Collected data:
⟨
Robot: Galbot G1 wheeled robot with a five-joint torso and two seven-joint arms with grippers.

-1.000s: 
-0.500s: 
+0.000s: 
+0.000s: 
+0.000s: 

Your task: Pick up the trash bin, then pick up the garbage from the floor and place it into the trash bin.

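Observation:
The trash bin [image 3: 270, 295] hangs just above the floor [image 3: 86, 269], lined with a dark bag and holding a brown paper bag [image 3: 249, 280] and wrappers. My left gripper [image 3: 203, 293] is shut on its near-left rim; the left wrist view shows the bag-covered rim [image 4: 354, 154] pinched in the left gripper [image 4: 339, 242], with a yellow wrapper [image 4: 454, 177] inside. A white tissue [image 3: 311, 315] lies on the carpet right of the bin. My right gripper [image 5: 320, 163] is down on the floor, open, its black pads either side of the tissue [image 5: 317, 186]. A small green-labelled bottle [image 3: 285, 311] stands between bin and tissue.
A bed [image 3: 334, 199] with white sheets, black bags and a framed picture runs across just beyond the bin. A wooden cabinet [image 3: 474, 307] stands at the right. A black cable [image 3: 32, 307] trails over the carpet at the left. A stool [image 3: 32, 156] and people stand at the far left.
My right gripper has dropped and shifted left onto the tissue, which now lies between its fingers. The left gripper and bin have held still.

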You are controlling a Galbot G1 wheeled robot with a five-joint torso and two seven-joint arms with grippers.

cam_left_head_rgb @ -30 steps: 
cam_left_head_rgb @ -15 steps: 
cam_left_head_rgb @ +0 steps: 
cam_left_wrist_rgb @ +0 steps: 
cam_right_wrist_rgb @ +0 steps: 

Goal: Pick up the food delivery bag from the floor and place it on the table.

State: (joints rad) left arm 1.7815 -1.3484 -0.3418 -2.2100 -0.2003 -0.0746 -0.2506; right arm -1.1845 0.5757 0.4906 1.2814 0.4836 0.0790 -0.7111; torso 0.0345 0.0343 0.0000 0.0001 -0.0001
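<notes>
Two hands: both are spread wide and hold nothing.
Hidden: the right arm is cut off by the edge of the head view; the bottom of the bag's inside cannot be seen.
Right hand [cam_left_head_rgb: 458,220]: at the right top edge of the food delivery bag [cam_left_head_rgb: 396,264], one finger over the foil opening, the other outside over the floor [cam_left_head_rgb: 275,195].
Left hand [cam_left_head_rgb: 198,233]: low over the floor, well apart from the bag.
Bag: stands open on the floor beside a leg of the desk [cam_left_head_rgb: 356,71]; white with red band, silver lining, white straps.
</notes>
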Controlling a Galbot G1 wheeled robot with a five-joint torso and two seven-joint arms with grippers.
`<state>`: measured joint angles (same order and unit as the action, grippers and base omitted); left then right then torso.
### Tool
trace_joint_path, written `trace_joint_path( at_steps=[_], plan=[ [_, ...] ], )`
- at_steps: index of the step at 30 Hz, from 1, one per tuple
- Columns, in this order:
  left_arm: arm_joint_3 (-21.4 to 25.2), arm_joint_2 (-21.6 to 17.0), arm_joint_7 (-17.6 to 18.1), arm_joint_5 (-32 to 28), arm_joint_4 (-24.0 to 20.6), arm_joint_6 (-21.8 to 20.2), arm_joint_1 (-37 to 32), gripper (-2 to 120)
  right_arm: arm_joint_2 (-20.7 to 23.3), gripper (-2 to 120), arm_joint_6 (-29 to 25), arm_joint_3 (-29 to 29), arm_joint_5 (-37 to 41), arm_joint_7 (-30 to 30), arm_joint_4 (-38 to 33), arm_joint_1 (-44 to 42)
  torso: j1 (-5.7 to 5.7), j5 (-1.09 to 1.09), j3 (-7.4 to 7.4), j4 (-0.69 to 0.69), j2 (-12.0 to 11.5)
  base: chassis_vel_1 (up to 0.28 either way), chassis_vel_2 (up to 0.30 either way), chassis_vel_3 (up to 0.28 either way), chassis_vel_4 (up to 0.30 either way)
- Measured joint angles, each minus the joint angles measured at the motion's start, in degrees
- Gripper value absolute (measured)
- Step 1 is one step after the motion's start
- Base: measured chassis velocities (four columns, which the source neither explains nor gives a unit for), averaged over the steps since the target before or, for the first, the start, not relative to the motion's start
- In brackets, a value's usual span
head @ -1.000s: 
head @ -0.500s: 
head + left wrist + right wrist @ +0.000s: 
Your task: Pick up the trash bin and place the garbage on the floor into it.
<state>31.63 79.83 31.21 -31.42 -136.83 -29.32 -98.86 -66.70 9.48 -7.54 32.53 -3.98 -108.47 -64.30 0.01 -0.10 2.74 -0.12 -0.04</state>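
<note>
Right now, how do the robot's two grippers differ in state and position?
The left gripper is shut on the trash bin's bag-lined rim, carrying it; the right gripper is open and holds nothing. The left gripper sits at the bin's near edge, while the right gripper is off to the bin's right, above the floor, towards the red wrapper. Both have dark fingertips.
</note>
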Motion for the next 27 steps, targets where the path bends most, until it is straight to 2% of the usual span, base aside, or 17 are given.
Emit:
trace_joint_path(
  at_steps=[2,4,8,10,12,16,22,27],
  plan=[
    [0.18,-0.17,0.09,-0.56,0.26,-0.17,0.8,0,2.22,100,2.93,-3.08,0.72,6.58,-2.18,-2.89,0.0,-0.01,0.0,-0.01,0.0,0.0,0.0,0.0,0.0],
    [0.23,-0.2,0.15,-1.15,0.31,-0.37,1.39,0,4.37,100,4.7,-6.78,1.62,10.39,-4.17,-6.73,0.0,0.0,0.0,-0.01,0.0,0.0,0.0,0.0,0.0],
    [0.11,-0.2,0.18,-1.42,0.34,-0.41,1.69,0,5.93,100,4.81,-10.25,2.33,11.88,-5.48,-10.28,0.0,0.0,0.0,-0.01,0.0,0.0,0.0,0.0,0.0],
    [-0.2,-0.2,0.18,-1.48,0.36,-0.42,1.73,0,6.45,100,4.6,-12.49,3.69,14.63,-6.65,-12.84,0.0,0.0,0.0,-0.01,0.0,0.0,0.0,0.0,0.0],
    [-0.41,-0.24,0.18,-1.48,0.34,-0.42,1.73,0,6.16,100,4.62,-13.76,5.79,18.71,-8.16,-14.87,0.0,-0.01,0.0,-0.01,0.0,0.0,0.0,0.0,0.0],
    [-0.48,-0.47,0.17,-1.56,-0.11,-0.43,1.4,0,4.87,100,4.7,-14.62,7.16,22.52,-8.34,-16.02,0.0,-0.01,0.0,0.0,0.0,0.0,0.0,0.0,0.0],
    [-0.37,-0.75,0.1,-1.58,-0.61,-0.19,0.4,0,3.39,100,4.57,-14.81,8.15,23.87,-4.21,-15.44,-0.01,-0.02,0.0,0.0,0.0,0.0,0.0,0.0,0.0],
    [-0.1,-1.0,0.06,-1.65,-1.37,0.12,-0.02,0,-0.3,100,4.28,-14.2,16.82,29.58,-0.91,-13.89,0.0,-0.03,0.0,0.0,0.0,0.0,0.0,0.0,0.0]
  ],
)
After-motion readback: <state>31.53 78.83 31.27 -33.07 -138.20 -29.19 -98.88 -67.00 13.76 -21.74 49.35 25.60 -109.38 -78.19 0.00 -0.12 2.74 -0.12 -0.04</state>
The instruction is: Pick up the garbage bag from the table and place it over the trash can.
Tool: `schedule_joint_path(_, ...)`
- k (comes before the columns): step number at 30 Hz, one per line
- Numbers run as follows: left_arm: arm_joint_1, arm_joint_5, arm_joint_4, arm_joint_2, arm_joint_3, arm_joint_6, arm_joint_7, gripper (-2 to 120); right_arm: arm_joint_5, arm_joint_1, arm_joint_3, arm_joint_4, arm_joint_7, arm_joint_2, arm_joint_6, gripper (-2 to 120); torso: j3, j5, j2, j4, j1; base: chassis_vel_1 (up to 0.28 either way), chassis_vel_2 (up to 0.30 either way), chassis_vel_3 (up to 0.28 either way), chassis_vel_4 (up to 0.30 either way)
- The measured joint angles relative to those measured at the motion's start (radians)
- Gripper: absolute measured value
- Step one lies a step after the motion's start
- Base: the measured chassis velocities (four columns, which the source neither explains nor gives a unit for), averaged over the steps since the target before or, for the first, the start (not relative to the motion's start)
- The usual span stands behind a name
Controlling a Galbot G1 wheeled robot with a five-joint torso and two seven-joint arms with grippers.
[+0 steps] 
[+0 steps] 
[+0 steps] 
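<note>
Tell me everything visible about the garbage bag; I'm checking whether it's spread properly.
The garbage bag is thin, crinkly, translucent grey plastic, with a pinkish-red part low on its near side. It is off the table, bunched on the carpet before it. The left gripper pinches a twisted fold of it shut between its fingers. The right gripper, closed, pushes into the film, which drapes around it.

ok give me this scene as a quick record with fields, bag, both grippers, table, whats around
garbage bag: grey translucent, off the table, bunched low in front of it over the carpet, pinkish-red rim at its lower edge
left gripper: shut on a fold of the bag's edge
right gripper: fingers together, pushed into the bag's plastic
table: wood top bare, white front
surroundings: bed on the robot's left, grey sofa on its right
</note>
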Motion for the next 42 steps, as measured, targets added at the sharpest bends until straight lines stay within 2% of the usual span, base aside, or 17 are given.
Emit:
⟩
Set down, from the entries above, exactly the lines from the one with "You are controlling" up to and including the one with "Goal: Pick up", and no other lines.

Reply to the exercise »
You are controlling a Galbot G1 wheeled robot with a five-joint torso and two seven-joint arms with grippers.

cam_left_head_rgb @ -30 steps: 
cam_left_head_rgb @ -15 steps: 
cam_left_head_rgb @ +0 steps: 
cam_left_wrist_rgb @ +0 steps: 
cam_right_wrist_rgb @ +0 steps: 

Goal: Pick up the food delivery bag from the floor and place it on the table.

The given output is the complete response.